Tuesday, May 1, 2007

Pittsburg Boy Takes Boating Bet, Threatened by Tramp

1897

IN A SKIFF

A Pittsburg Boy Made a Trip to This City.

He Made the Trip In Eighty Hours Actual Working Time and Thereby Wins His Expenses and a $25 Wager—Exciting Experience Enroute.

There arrived in the city Wednesday a couple of young men—John Phin and Godfrey Nelson by name—who have led an exciting life for the past two weeks.

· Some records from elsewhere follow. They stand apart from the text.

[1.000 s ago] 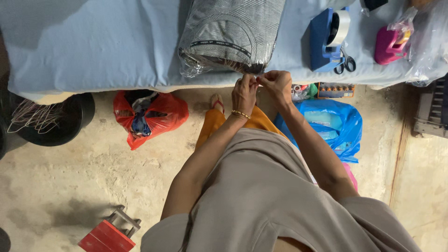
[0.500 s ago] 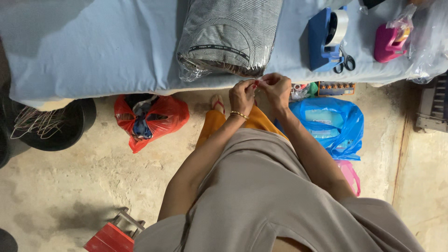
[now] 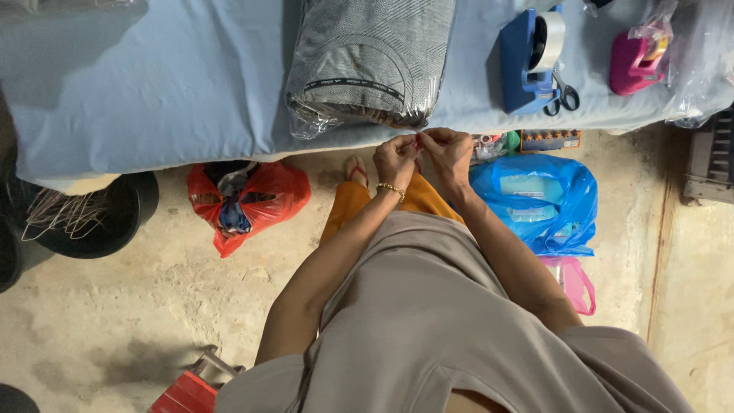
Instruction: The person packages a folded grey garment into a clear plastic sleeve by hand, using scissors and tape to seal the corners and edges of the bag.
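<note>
**Fingertips meet below the wrapped garment**

A black bucket [image 3: 115,218] sits far left on the floor, a red plastic bag [image 3: 248,200] right of it. The left hand [image 3: 395,159] and right hand [image 3: 449,151] pinch together, fingertips touching, at the table's near edge; what they pinch is too small to tell. Just beyond lies the grey garment in clear wrap [image 3: 367,57]. Rightward stand a blue tape dispenser [image 3: 527,57] and a blue bag [image 3: 543,200].
</note>
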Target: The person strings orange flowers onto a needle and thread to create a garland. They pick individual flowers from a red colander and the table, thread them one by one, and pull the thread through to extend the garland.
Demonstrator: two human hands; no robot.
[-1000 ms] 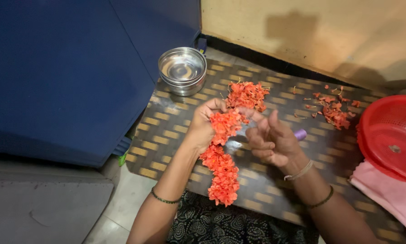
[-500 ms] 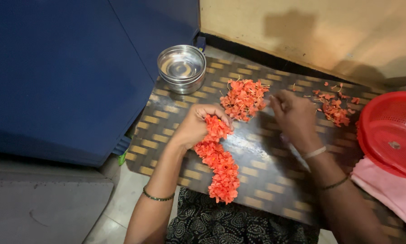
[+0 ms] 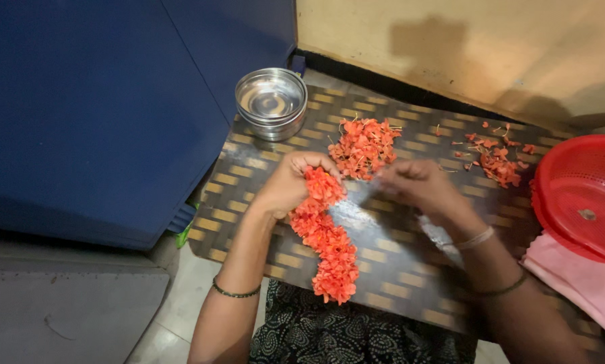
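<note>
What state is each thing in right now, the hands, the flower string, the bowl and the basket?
left hand: closed on the top end of the flower garland
right hand: fingers curled beside the loose flower pile; a pinch cannot be told
flower garland: strung, trailing down across the mat
loose flower pile: heaped, unstrung
steel bowl: upright, no flowers inside
red basket: tilted, nearly empty

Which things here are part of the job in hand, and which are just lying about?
In hand: left hand gripping the orange flower garland; right hand; loose flower pile.

Lying about: steel bowl, red basket, pink cloth, flower scraps.
</note>
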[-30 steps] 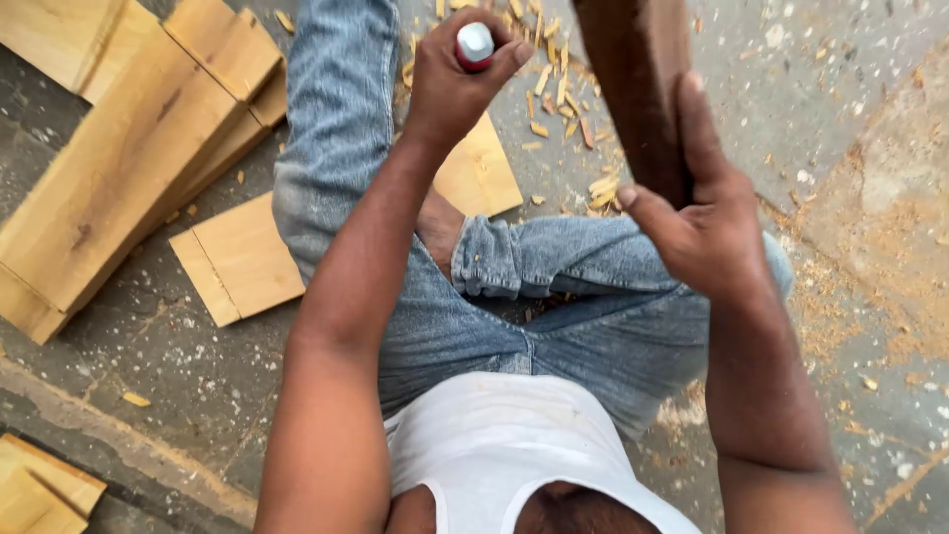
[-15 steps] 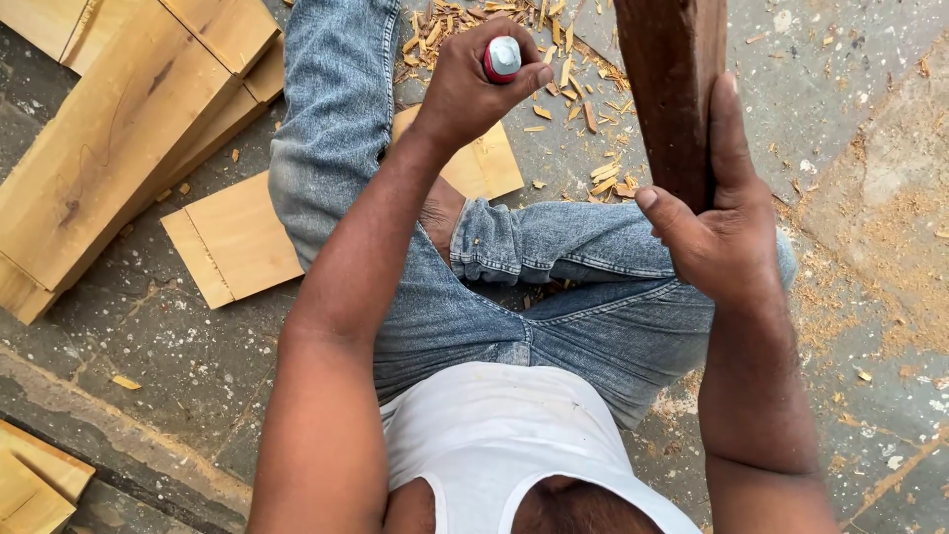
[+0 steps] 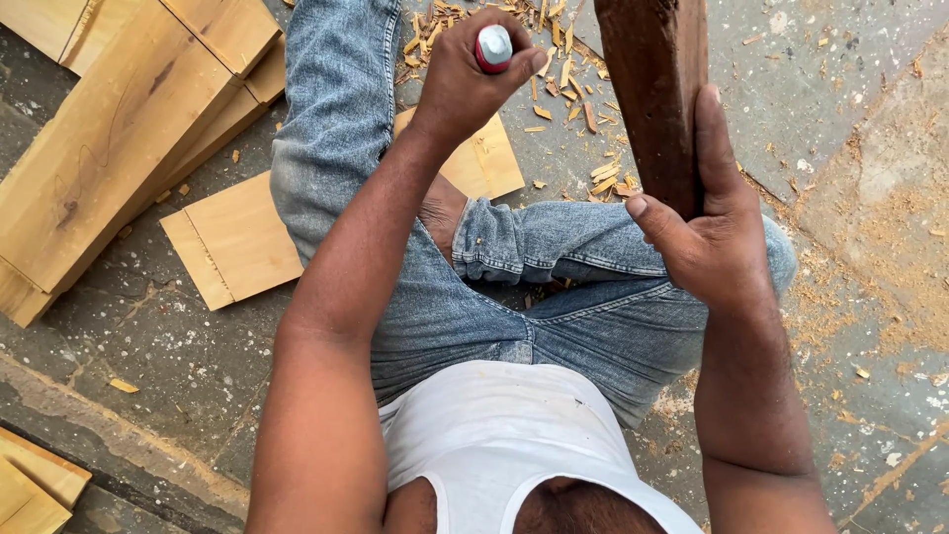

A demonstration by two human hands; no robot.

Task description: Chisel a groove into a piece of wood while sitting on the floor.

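Left hand (image 3: 465,74) is fisted tight round a red tool handle (image 3: 493,47), silver cap poking out up at 12 o'clock. Right hand (image 3: 707,232) clamps the dark wooden post (image 3: 652,94) at 1 o'clock, thumb lying straight up its side, both arms stretched forward.

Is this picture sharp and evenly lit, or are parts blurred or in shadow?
Head view: soft, even daylight with no glare and only faint shadows. The left hand on the red-capped tool, the right hand on the dark wooden piece and the wood chips look sharp; the white shirt nearest the camera is slightly soft.
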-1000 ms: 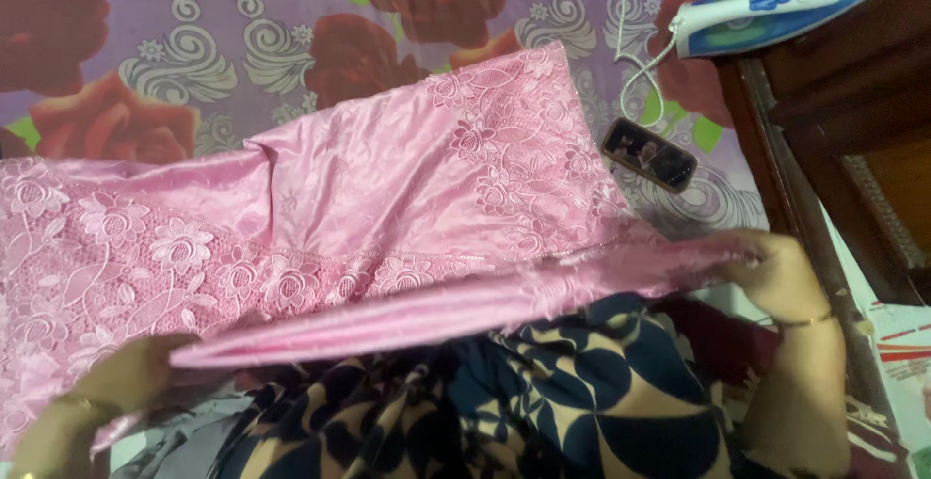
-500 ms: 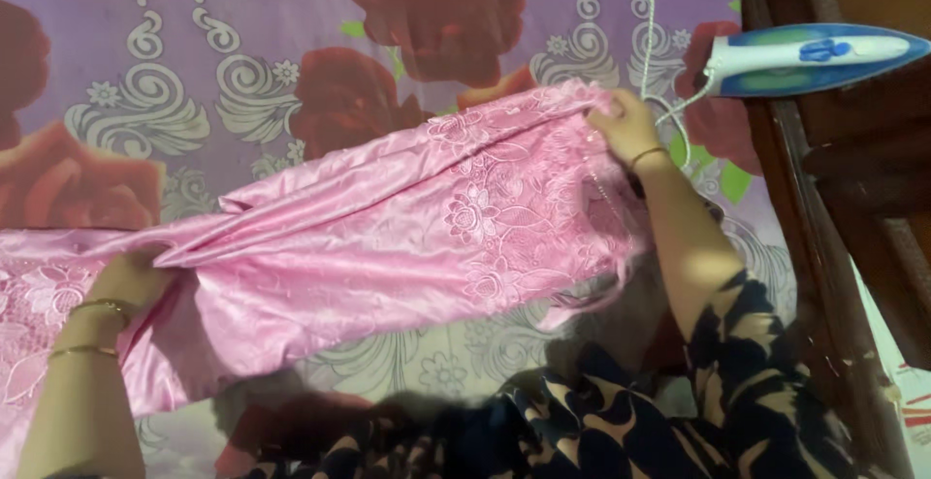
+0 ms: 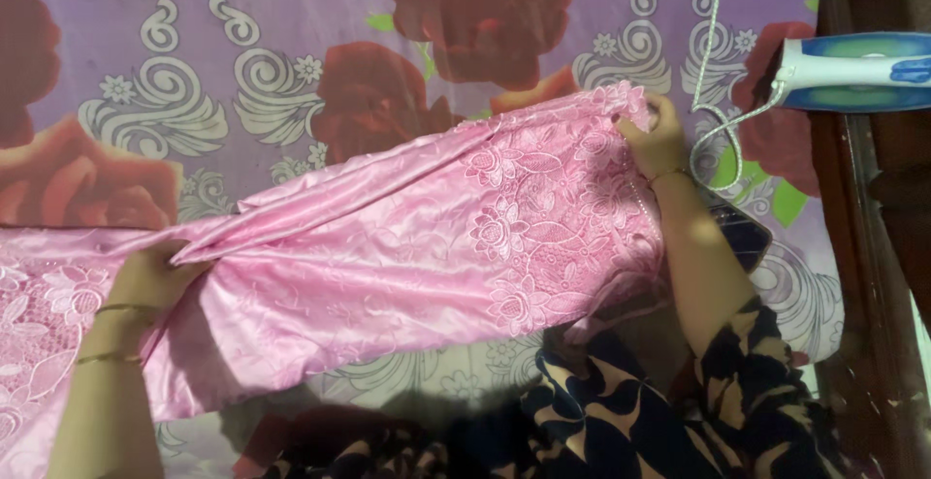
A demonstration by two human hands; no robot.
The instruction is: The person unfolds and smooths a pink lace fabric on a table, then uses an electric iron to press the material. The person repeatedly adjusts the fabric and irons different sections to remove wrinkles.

The pair left Pittsburg just two weeks ago Wednesday in a small pine skiff, and one of them—Nelson— rowed the entire distance—four hundred miles—to the Portsmouth wharf. It appears that the young men are employed in one of the Pittsburg rolling mills. They belong to an athletic club, and a wager was recently made that Nelson could not row from Pittsburg to Portsmouth in eighty-five hours, actual working time. If he succeeded in doing it he was to receive his expenses and $25. He took up the offer and two weeks ago started on his trip. Phin came along to represent the club and see that he did not shirk his work and tie onto a passing boat. They covered ground rapidly, and when they rounded into the wharf here the actual rowing time was just eighty hours. They immediately wired the result to their friends in Pittsburg. They spent the morning here and left this afternoon for Cincinnati. They expect to return to Pittsburg on one of the packets the first of the week.

Mr. Nelson, who is a very pleasant gentleman, said to a Times reporter that the trip was a pleasant one and at times exciting. At a point near Marietta a tramp endeavored to take possession of the boat and was for dumping Nelson and his partner in the river. Nelson pulled a gun and bluffed the fellow off, however. They also had some trouble with shanty boatmen. Nelson has been tramping about the country for several years in the summer time and working in the Pittsburg mills in the winter. He is an expert oarsman and a fine walker.

—The Portsmouth Times, Portsmouth, OH, July 17, 1897, p. 1.